Acórdão nº 225/14.1T8BRG.G1 de Supremo Tribunal de Justiça, 30-03-2017

Data de Julgamento30 Março 2017
Case OutcomeNEGADA A REVISTA
Classe processualREVISTA
Número Acordão225/14.1T8BRG.G1
ÓrgãoSupremo Tribunal de Justiça
Acordam no Supremo Tribunal de Justiça:



1. Inconformado com a sentença que desatendeu a pretensão formulada em acção emergente de acidente de viação que, juntamente com o seu pai, AA, intentou contra "BB Seguros, S.A.", pretendendo que lhe fossem atribuídas as quantias fixadas a título de indemnização pelos danos morais sofridos pela vítima, seu tio e de quem era herdeiro testamentário, entre o momento do sinistro e o falecimento e pelo dano da perda da vida, CC apelou, suscitando como única questão a que consiste em saber se a indemnização pelos danos morais sofridos antes da morte, bem como pelo dano da perda da vida, integra a herança da vítima, transmitindo-se, por via sucessória, aos seus herdeiros - ou se, pelo contrário, cabe, por direito próprio, às pessoas identificadas nos números 2 e 3 do artigo 496° do Código Civil.

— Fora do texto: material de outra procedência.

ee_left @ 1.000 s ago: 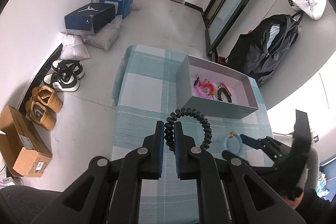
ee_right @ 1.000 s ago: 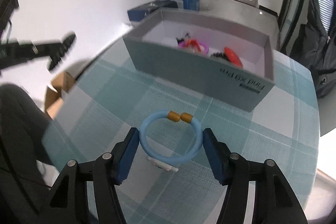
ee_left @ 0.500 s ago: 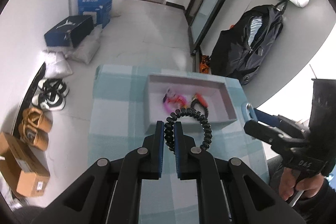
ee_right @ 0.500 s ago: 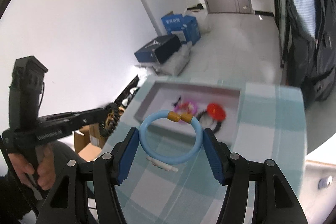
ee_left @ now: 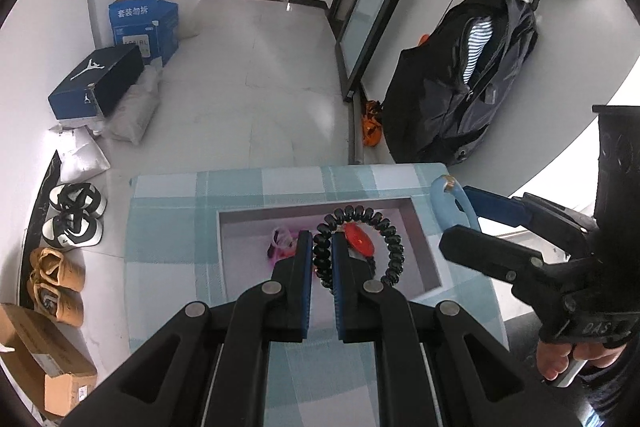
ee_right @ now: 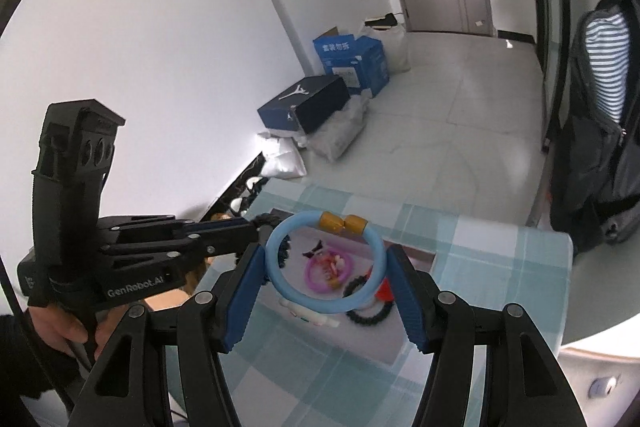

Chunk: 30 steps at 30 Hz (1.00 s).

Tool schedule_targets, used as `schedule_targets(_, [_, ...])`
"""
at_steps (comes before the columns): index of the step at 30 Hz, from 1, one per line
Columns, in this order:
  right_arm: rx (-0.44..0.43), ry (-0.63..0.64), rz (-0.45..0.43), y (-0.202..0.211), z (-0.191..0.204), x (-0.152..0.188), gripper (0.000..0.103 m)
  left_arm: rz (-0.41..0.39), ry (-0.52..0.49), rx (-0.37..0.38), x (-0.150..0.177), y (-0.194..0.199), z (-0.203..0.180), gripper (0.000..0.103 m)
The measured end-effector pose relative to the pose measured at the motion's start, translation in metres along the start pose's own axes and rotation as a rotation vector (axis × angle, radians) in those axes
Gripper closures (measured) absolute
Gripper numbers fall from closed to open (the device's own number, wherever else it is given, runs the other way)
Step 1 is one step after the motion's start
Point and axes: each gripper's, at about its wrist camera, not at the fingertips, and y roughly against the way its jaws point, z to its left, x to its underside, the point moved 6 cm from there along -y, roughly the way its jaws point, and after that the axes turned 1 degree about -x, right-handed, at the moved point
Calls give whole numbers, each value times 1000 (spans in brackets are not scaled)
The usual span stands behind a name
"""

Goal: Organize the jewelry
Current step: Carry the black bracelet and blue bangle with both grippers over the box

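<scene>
Left gripper (ee_left: 321, 261): jaws pressed together, pinching black beaded coil bracelet (ee_left: 390, 233) at one side, loop hanging over open grey rectangular cardboard box (ee_left: 424, 247) near table's far edge. Right gripper (ee_right: 326, 269): pads pinching pale blue rubbery ring bracelet with gold clasp (ee_right: 326, 303) across its width, above box's right side. Both likely light, springy; coil flexes, so grip band itself, not clasp. Pink ring (ee_right: 316, 275) and red piece (ee_left: 360, 241) lie inside the box.

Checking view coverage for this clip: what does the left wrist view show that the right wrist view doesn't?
Only the left wrist view: sneakers by the wall, a cardboard box, an orange item on the floor. Only the right wrist view: the left gripper's handle with the hand on it. Both: the grey box, the black coil bracelet in the left gripper, the blue bangle in the right gripper.
</scene>
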Motion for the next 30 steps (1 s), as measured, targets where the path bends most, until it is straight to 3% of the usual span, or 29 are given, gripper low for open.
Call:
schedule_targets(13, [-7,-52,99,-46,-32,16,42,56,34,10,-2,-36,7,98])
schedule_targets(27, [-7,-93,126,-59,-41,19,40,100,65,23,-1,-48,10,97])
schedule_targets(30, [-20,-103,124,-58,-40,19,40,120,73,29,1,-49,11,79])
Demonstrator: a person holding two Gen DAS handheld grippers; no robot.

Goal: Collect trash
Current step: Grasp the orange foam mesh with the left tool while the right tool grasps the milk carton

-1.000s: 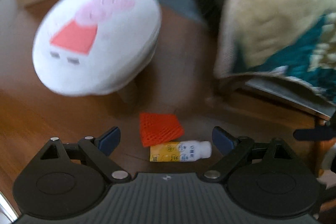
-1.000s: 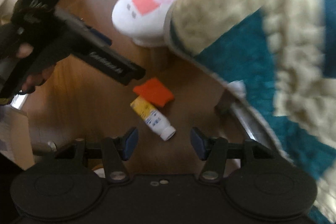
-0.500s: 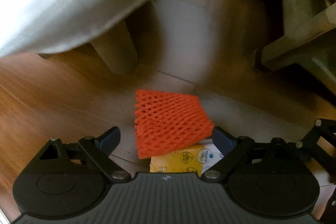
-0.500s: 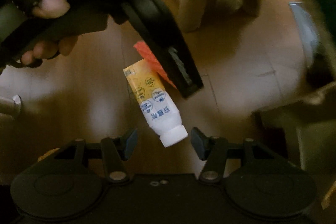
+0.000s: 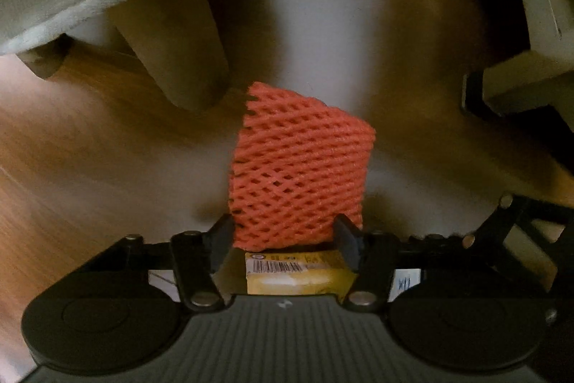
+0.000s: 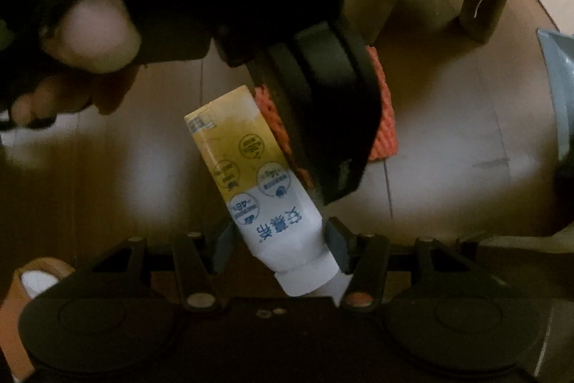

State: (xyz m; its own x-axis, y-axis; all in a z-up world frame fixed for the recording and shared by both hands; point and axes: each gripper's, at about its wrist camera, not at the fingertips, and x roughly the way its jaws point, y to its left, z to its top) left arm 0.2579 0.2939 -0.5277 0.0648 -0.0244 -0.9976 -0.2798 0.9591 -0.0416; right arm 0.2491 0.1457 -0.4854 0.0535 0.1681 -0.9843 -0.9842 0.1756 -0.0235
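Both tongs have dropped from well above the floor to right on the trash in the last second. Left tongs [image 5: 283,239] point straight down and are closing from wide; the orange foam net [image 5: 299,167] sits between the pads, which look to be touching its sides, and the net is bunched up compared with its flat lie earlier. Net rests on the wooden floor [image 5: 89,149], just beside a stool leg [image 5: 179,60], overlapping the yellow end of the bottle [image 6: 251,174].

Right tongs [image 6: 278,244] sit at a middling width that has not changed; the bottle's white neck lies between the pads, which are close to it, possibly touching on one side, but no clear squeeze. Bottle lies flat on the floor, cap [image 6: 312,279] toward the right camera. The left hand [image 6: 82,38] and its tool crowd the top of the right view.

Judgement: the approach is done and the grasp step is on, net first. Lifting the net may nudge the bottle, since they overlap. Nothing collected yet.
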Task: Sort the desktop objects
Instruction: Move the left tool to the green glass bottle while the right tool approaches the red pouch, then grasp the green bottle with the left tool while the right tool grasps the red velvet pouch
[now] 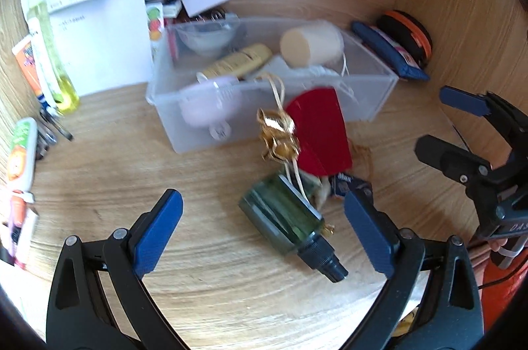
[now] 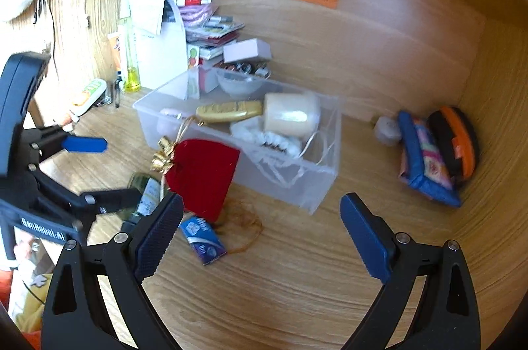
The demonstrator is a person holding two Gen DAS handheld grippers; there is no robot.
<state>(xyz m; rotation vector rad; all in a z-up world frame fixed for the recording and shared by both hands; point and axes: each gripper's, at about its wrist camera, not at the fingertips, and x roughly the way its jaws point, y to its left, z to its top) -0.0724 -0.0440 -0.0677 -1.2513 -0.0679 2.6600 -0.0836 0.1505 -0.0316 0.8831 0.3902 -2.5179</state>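
Note:
A clear plastic bin [image 1: 379, 92] [image 2: 316, 181] stands on the wooden desk, holding a cream cylinder [image 1: 310, 44], a gold tube [image 1: 237, 62] and a pink item. A red velvet pouch [image 1: 318, 132] [image 2: 203, 175] with a gold bow [image 1: 277, 135] leans against the bin's front. A dark green spray bottle [image 1: 287, 224] [image 2: 147, 191] lies in front of it, between my left gripper's [image 1: 262, 232] open fingers. A small blue packet [image 2: 203, 239] lies by my right gripper [image 2: 262, 237], which is open and empty.
A white paper holder [image 1: 99, 29], a yellow bottle [image 1: 57, 62], tubes and pens line the left wall. Boxes and packets are stacked behind the bin. A blue pouch [image 2: 425, 158] and an orange-black case [image 2: 457, 142] sit in the right corner. Sticky notes hang on the back wall.

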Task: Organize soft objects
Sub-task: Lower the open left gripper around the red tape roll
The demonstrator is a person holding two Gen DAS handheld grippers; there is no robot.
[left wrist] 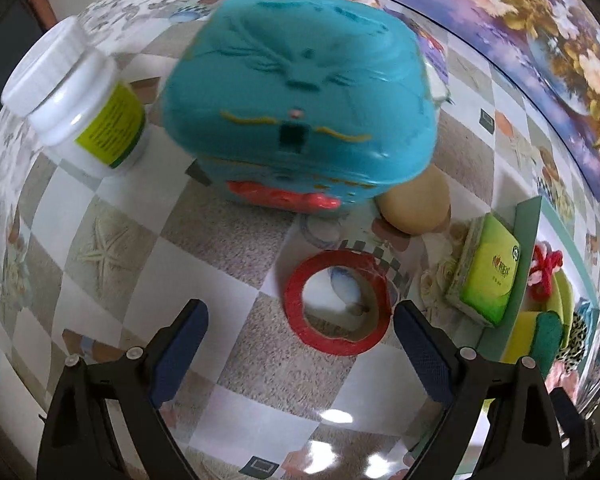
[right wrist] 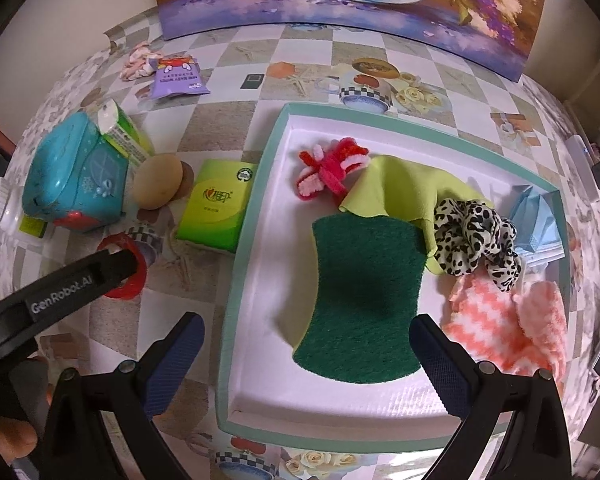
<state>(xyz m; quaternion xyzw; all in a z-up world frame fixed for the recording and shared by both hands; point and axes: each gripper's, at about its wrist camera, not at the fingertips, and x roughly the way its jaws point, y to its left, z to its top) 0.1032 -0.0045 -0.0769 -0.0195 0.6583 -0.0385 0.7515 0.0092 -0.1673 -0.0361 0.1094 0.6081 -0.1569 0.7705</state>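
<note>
Sorting looks well along: sponge, scrunchie and cloths lie in the tray, both grippers (left, right) spread and empty, so next the green tissue pack just beside the tray's left rim wants grasping.

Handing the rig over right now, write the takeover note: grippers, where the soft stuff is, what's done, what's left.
Left gripper: open, empty, over the red tape roll.
Right gripper: open, empty, above the green sponge.
Done: sponge, lime cloth, leopard scrunchie, pink towel, red yarn bow and blue mask lie in the tray.
Left, probably: green tissue pack beside the tray.
</note>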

A Relação, no acórdão recorrido, começou por enunciar a matéria de facto apurada, nos seguintes termos:

- DD nasceu no dia 21 de Fevereiro de 1936 e faleceu no dia 18 de Dezembro de 2012, no estado de solteiro, sem ascendentes nem descendentes;

- Por testamento de 8/5/2003, outorgado no 2° Cartório Notarial de …, DD instituiu o Autor CC, seu sobrinho, como seu único e universal herdeiro;

- O Autor CC é filho de AA, Autor na presente acção;

- O Autor AA e os Intervenientes EE, FF e GG são filhos de HH e II;

- O falecido DD era filho de HH e II;

- Em consequência do atropelamento DD sofreu traumatismo craneoencefálico com HSA traumática, contusão fronto parietal direita e temporo-basal esquerda, inundação ventricular e HSD frontotemporal esquerdo, fractura do terço externo da clavícula direita, luxação do ombro direito, trauma torácico com contusão pulmonar bilateral e rabdomiólise;

- Foi transportado para o Hospital de … onde esteve internado de 20/10/2012 a 10/11/2012, tendo estado posteriormente internado no Hospital de B… de 10/1172012 até 27/11/2012, data em que lhe foi dada alta do hospital com orientação para unidade de cuidados continuados tendo sido orientado para a Unidade de Cuidados Continuados de Longa Duração e Manutenção Dr. JJ, na Fundação Lar S… A…, em …, Esposende;

- Tinha antecedentes de doença bipolar/síndrome depressivo;

- Durante o período de internamento sofreu dores, incómodos, transtornos, desespero, angústia e frustração;

- Teve noção de que corria risco de vida em consequência da gravidade das lesões, o que lhe provocou e causou pânico, desespero, angústia, nervosismo, ansiedade e frustração.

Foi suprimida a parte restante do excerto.